#### [Problem details]
Return the full listing word for word, but drop every picture from it.

#### [Data]
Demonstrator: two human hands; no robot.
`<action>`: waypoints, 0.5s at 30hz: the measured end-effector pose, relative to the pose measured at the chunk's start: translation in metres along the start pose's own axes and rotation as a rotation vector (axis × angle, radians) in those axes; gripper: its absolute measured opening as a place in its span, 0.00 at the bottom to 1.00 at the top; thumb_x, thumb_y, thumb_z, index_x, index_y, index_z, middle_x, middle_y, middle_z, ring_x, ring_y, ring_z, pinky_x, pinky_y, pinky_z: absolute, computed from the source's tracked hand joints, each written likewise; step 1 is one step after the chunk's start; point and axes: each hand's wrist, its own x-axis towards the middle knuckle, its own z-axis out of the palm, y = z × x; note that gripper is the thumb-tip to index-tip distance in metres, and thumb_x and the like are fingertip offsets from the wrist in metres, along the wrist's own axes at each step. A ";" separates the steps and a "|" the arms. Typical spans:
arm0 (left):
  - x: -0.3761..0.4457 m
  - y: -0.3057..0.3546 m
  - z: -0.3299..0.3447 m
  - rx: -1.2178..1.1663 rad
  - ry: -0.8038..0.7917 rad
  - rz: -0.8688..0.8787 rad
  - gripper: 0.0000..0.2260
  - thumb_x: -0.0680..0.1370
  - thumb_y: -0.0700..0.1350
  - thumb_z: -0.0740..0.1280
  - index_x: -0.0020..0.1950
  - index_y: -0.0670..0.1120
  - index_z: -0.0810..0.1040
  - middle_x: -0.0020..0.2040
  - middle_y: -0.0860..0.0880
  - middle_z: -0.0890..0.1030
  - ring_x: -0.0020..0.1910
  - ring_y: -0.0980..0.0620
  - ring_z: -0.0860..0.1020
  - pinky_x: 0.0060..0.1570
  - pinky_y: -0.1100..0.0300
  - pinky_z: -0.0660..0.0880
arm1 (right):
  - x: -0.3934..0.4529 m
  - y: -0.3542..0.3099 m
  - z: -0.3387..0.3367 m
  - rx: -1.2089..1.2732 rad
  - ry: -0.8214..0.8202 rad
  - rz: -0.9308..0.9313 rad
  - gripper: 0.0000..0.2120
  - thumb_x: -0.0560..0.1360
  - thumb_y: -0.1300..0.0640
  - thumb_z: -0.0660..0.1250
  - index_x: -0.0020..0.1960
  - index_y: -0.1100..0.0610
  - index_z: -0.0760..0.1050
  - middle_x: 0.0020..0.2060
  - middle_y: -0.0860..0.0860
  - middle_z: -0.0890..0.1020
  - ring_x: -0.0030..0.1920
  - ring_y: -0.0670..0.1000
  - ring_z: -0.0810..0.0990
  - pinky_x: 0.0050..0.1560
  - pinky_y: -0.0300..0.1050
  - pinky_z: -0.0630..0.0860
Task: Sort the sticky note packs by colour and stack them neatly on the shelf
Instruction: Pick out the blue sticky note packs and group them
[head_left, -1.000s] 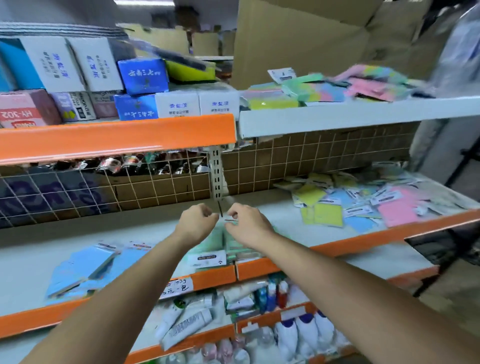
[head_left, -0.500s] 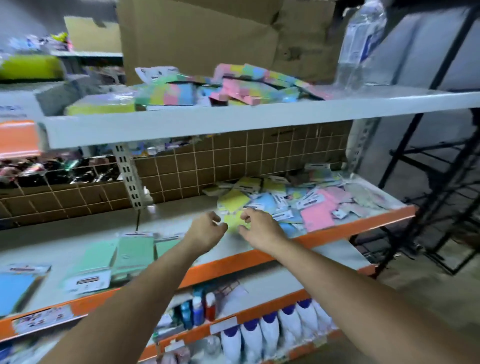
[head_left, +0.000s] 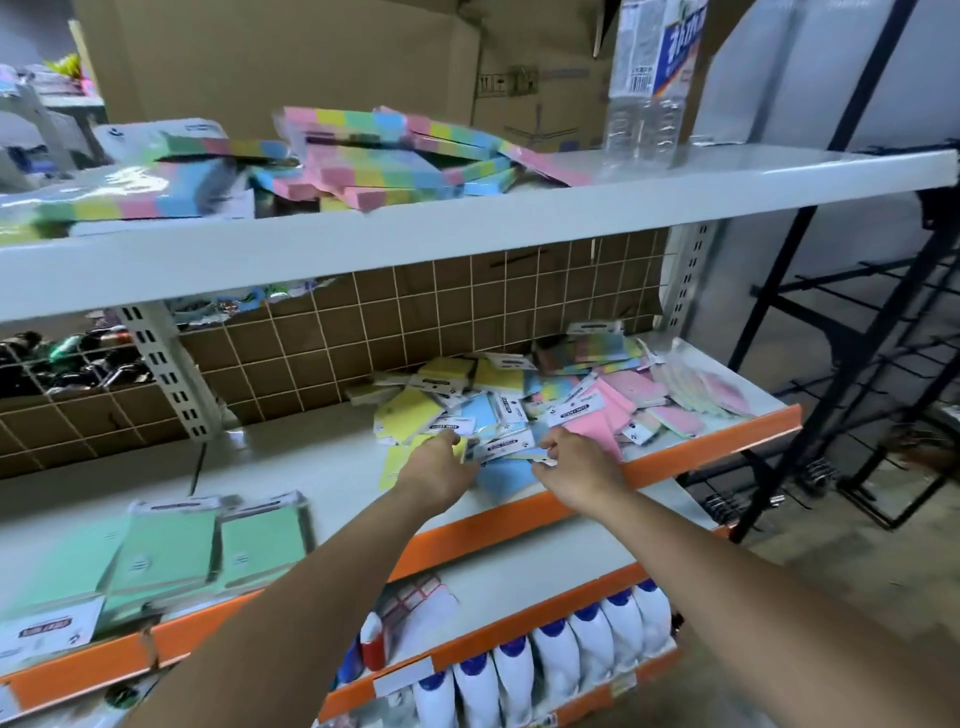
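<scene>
A jumbled pile of sticky note packs (head_left: 524, 400) in yellow, blue, pink and pastel stripes lies on the right half of the middle shelf (head_left: 311, 457). My left hand (head_left: 441, 470) reaches into the pile's front edge beside a yellow pack (head_left: 408, 415); its fingertips are hidden. My right hand (head_left: 574, 467) pinches the near edge of a blue pack (head_left: 506, 480) with a white header card. A pink pack (head_left: 597, 428) lies just behind that hand. Several green packs (head_left: 171, 545) are grouped at the shelf's left front.
The upper shelf (head_left: 467, 228) carries multicolour note blocks (head_left: 384, 166) and a clear water bottle (head_left: 649, 83). White bottles with blue caps (head_left: 550, 660) line the bottom shelf. A black metal rack (head_left: 841, 405) stands to the right. Bare shelf lies between the green packs and the pile.
My view has swung right from the green packs. Both hands have moved right along the shelf and now reach into the mixed pile.
</scene>
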 end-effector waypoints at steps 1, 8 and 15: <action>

#### [Completed task]
Demonstrator: two human hands; no robot.
`<action>`: waypoints, 0.5s at 30hz: the measured end-effector pose, relative to the pose measured at the chunk's start: translation in metres along the start pose's own axes and rotation as a rotation vector (axis × angle, radians) in those axes; gripper: its absolute measured opening as a place in its span, 0.00 at the bottom to 1.00 at the top; thumb_x, thumb_y, thumb_z, index_x, index_y, index_z, middle_x, middle_y, middle_z, ring_x, ring_y, ring_z, pinky_x, pinky_y, pinky_z: absolute, computed from the source's tracked hand joints, each written likewise; step 1 is one step after the chunk's start; point and axes: each hand's wrist, its own x-axis towards the middle knuckle, its own z-axis out of the palm, y = z × x; note that gripper is the thumb-tip to index-tip distance in metres, and thumb_x and the like are fingertip offsets from the wrist in metres, along the wrist's own axes at each step. A ";" separates the steps and a "|" the arms. Typical spans:
arm0 (left):
  - x: -0.3761..0.4457 m
  - y: -0.3057..0.3546 m
  - z: -0.3299..0.3447 m
  - rx: -1.2178..1.1663 rad
  - ry: -0.8038..0.7917 rad
  - rz: -0.8688..0.8787 rad
  - gripper: 0.0000..0.2260
  - thumb_x: -0.0680..0.1370
  - thumb_y: -0.0700..0.1350
  - thumb_z: -0.0740..0.1280
  - index_x: -0.0020..0.1950
  - index_y: -0.0670..0.1120
  - index_z: -0.0810..0.1040
  - middle_x: -0.0020..0.2040
  - middle_y: -0.0860..0.0880
  - middle_z: -0.0890..0.1030
  - ring_x: -0.0020..0.1910
  - ring_y: -0.0980..0.0620
  - ring_z: -0.0860..0.1020
  - pinky_x: 0.0060..0.1570
  - pinky_y: -0.1100..0.0300
  - pinky_z: -0.0660..0.0880
arm1 (right):
  - x: -0.3934..0.4529 m
  - y: -0.3542..0.3099 m
  - z: -0.3387..0.3367 m
  - rx: -1.2089..1.2732 rad
  - ry: -0.8214..0.8202 rad
  - rz: -0.9308..0.9313 rad
  - gripper: 0.0000..0.2120
  - thumb_x: -0.0560..0.1360
  - thumb_y: -0.1300..0.0640
  - thumb_z: -0.0660..0.1250
  - index_x: -0.0020..0.1960
  - index_y: -0.1100..0.0610
  - index_z: -0.0760..0.1050
  - middle_x: 0.0020..0.2060
  - middle_y: -0.0860..0.0860
  - middle_z: -0.0890..0.1020
  - ring_x: -0.0030..0.1920
  - ring_y: -0.0670..0.1000
  - ring_z: -0.0810..0.0990
  - pinky_x: 0.0050..0.1560
  - pinky_y: -0.0300..0.1050
  - pinky_z: -0.0630..0.0860
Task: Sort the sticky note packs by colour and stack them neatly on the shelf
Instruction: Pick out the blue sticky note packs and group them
[head_left, -1.000s] 
[head_left, -0.500s] 
[head_left, +0.000s] 
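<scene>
A jumbled pile of sticky note packs (head_left: 524, 400) in yellow, blue, pink and pastel stripes lies on the right half of the middle shelf (head_left: 311, 457). My left hand (head_left: 441, 470) reaches into the pile's front edge beside a yellow pack (head_left: 408, 415); its fingertips are hidden. My right hand (head_left: 574, 467) pinches the near edge of a blue pack (head_left: 506, 480) with a white header card. A pink pack (head_left: 597, 428) lies just behind that hand. Several green packs (head_left: 171, 545) are grouped at the shelf's left front.
The upper shelf (head_left: 467, 228) carries multicolour note blocks (head_left: 384, 166) and a clear water bottle (head_left: 649, 83). White bottles with blue caps (head_left: 550, 660) line the bottom shelf. A black metal rack (head_left: 841, 405) stands to the right. Bare shelf lies between the green packs and the pile.
My view has swung right from the green packs. Both hands have moved right along the shelf and now reach into the mixed pile.
</scene>
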 end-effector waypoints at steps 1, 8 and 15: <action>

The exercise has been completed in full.